* _Task objective_: The data below is to be retyped exactly, line by line.

++++++++++

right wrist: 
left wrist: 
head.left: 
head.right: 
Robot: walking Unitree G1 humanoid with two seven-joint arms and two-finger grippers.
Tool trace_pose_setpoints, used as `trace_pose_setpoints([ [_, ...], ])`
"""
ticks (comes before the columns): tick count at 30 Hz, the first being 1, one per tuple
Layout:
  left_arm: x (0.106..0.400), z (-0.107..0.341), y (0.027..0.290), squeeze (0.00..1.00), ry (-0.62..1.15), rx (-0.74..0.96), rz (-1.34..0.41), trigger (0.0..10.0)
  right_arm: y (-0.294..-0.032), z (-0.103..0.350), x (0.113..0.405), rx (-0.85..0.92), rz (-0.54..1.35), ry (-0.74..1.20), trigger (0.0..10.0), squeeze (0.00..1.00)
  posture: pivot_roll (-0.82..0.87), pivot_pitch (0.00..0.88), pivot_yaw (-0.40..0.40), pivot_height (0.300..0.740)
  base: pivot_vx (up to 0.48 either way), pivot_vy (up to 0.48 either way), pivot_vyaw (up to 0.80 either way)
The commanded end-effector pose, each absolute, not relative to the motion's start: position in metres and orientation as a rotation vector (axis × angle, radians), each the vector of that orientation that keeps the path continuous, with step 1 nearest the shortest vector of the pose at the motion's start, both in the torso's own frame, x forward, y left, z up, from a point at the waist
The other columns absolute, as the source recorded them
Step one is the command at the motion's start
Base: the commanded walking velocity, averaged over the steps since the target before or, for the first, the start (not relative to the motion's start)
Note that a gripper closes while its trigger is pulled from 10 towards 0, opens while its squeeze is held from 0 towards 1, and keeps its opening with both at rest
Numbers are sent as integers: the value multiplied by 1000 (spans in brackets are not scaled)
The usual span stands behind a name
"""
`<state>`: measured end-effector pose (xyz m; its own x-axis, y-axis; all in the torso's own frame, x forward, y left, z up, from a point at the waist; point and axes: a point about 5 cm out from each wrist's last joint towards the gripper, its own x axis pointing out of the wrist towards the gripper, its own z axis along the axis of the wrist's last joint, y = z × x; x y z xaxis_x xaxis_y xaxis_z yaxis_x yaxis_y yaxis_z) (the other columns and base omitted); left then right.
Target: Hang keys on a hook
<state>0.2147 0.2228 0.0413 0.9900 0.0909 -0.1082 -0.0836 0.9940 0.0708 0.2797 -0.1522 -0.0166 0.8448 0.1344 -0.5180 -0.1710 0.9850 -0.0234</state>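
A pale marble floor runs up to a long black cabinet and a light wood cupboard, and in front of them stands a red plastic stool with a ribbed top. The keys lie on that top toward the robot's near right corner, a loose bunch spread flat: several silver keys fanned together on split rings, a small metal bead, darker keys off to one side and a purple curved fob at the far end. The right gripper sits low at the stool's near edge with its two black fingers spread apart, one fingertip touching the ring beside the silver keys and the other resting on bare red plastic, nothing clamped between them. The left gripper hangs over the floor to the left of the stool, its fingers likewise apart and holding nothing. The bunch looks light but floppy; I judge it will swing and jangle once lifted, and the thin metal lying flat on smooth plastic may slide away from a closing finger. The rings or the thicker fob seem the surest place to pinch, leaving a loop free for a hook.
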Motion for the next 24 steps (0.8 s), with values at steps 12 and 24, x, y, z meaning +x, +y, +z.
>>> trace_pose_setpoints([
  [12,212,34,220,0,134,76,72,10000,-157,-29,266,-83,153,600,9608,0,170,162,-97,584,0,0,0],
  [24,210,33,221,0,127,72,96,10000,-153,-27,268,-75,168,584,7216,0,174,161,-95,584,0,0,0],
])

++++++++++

* _Written answer_:
right wrist: 
left wrist: 
head.left: 
head.right: 
Robot: walking Unitree G1 humanoid with two seven-joint arms and two-finger grippers.
Tool trace_pose_setpoints, used as `trace_pose_setpoints([ [_, ...], ])`
"""
ticks (comes before the columns): tick count at 30 Hz, the first being 1, one per tuple
Layout:
  left_arm: x (0.106..0.400), z (-0.107..0.341), y (0.027..0.290), squeeze (0.00..1.00), ry (-0.62..1.15), rx (-0.74..0.96), rz (-1.34..0.41), trigger (0.0..10.0)
  right_arm: y (-0.294..-0.032), z (-0.103..0.350), x (0.113..0.405), rx (-0.85..0.92), rz (-0.54..1.35), ry (-0.74..1.20), trigger (0.0..10.0), squeeze (0.00..1.00)
  posture: pivot_roll (-0.82..0.87), pivot_pitch (0.00..0.88), pivot_yaw (-0.40..0.40), pivot_height (0.300..0.740)
  base: pivot_vx (up to 0.48 either way), pivot_vy (up to 0.48 either way), pivot_vyaw (up to 0.80 either way)
The commanded end-effector pose, each absolute, not relative to the motion's start: position in metres and orientation as a rotation vector (axis × angle, radians), each the vector of that orientation that keeps the path continuous, with step 1 nearest the shortest vector of the pose at the motion's start, both in the torso's own frame, x forward, y left, z up, from a point at the waist
The other columns absolute, as the source recorded them
Step one is the command at the motion's start
Base: the commanded walking velocity, averaged over the steps since the target before or, for the first, the start (not relative to the motion's start)
Note that a gripper closes while its trigger is pulled from 10 towards 0, opens while its squeeze is held from 0 towards 1, and keeps its opening with both at rest
Numbers are sent as integers: the value multiplied by 1000 (spans in brackets are not scaled)
The usual span stands behind a name
"""
`<state>`: measured end-effector pose (xyz m; its own x-axis, y-axis; all in the torso's own frame, x forward, y left, z up, from a point at the waist; point and axes: a point about 5 cm out from each wrist's last joint towards the gripper, its own x axis pointing out of the wrist towards the gripper, its own z axis along the axis of the wrist's last joint, y = z × x; x y z xaxis_x xaxis_y xaxis_z yaxis_x yaxis_y yaxis_z) (the other columns and base omitted); left then right.
Target: Hang keys on a hook
<state>0.2147 0.2228 0.0413 0.9900 0.0909 -0.1082 -0.0836 0.9940 0.0708 0.2797 -0.1522 -0.0166 0.8448 0.1344 -0.5180 -0.1710 0.9850 -0.0234</state>
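A pale marble floor runs up to a long black cabinet and a light wood cupboard, and in front of them stands a red plastic stool with a ribbed top. The keys lie on that top toward the robot's near right corner, a loose bunch spread flat: several silver keys fanned together on split rings, a small metal bead, darker keys off to one side and a purple curved fob at the far end. The right gripper sits low at the stool's near edge with its two black fingers spread apart, one fingertip touching the ring beside the silver keys and the other resting on bare red plastic, nothing clamped between them. The left gripper hangs over the floor to the left of the stool, its fingers likewise apart and holding nothing. The bunch looks light but floppy; I judge it will swing and jangle once lifted, and the thin metal lying flat on smooth plastic may slide away from a closing finger. The rings or the thicker fob seem the surest place to pinch, leaving a loop free for a hook.
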Motion for the next 24 steps (0.8 s), with values at steps 12 and 24, x, y, z meaning +x, +y, +z.
>>> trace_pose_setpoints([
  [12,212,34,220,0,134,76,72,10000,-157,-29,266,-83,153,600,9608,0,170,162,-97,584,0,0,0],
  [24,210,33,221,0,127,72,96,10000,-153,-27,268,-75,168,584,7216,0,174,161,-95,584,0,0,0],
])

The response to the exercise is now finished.